Histologically, the diagnosis of PGL is usually straightforward, especially when the tumor arises in the usual location and is associated with catecholamine secretion. However, metastasis of non-functioning PGL can by histologically mistaken for a variety of tumors, including metastatic carcinoma, malignant melanoma, hemangioendothelioma, sclerosing PEComa, perivascular tumors, and clear cell sarcoma. Immunohistochemistry using a broad panel of antibodies should be performed to rule out above- mentioned possibilities. PGLs typically show strong diffuse expression of neuroendocrine markers such as synaptophysin, chromogranin A, and NSE. There is variable vimentin positivity. An inconspicuous network of sustentacular cells is positive for S-100 protein. However, it is of note that vimentin and S-100 protein expression may be lost in malignant PGL [21]. At present, it is highly recommended to examine SDHB expression in newly diagnosed PGLs. Absence of SDHB protein was suggested as predictive of metastatic disease [22, 23].

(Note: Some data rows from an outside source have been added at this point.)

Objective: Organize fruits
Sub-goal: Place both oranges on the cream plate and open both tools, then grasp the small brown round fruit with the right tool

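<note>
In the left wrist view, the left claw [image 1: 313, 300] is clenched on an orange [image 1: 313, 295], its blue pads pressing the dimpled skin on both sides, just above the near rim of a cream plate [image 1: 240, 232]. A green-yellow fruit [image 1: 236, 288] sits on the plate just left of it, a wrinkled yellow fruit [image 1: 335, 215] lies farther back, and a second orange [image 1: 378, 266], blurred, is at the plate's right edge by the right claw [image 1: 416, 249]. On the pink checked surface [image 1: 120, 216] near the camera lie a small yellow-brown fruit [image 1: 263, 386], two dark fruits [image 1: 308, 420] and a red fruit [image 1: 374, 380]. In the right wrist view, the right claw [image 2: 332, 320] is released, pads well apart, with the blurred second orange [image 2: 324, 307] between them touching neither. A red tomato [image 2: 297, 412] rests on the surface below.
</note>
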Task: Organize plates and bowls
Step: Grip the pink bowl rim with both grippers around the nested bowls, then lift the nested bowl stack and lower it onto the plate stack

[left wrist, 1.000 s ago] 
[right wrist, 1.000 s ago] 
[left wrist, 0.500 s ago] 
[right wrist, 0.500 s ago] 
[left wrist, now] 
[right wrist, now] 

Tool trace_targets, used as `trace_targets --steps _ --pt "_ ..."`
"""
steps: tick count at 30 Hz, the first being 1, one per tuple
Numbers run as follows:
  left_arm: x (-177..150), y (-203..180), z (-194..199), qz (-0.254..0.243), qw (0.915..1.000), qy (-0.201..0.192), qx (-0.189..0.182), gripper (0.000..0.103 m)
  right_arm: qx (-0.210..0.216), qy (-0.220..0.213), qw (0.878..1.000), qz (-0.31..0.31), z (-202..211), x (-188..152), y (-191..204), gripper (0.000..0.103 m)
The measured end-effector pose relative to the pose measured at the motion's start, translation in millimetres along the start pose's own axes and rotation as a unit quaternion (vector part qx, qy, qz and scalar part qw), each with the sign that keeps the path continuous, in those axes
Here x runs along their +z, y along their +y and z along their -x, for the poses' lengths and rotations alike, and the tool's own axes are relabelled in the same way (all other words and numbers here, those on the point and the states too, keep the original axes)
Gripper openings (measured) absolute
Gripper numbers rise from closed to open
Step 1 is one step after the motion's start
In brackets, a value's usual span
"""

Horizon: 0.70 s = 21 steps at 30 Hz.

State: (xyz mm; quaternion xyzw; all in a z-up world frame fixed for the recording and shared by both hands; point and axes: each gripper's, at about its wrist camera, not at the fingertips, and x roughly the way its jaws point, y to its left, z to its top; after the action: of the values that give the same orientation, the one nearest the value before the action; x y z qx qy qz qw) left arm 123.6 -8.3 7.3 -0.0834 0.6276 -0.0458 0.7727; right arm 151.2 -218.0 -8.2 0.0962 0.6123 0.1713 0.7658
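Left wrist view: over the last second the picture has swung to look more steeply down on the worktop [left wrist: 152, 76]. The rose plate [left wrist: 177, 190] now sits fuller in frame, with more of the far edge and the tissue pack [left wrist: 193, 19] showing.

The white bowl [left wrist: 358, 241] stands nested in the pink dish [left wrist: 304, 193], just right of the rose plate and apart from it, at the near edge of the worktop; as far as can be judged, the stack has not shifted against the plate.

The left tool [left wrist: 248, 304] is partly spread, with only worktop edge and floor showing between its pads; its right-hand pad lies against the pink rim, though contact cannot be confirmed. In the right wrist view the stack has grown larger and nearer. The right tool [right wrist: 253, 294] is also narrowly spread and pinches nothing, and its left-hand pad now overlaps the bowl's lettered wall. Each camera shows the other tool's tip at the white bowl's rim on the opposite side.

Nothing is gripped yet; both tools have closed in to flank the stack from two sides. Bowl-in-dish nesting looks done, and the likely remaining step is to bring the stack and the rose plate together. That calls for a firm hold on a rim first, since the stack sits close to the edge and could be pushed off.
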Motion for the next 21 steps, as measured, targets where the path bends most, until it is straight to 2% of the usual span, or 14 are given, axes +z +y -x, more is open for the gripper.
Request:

Based on microscopic features, it is not reliably possible to determine biological behavior of PGLs. The most promising predictive marker for metastatic PGL seems to be the expression of hypoxia inducible factor 2 (HIF2) [24]. A somatic HIF2 gain-of-mutation can be associated with PGL of the organ of Zuckerkandl, as has been recently reported [25]. However, according to the current diagnostic criteria for PGLs, the metastatic spread is still the only true indicator of malignant behavior [1]. The incidence of malignancy also depends on the genetic background. Development of metastatic disease in patients with extra-adrenal PGL is more frequent than in patients with pheochromocytoma [26].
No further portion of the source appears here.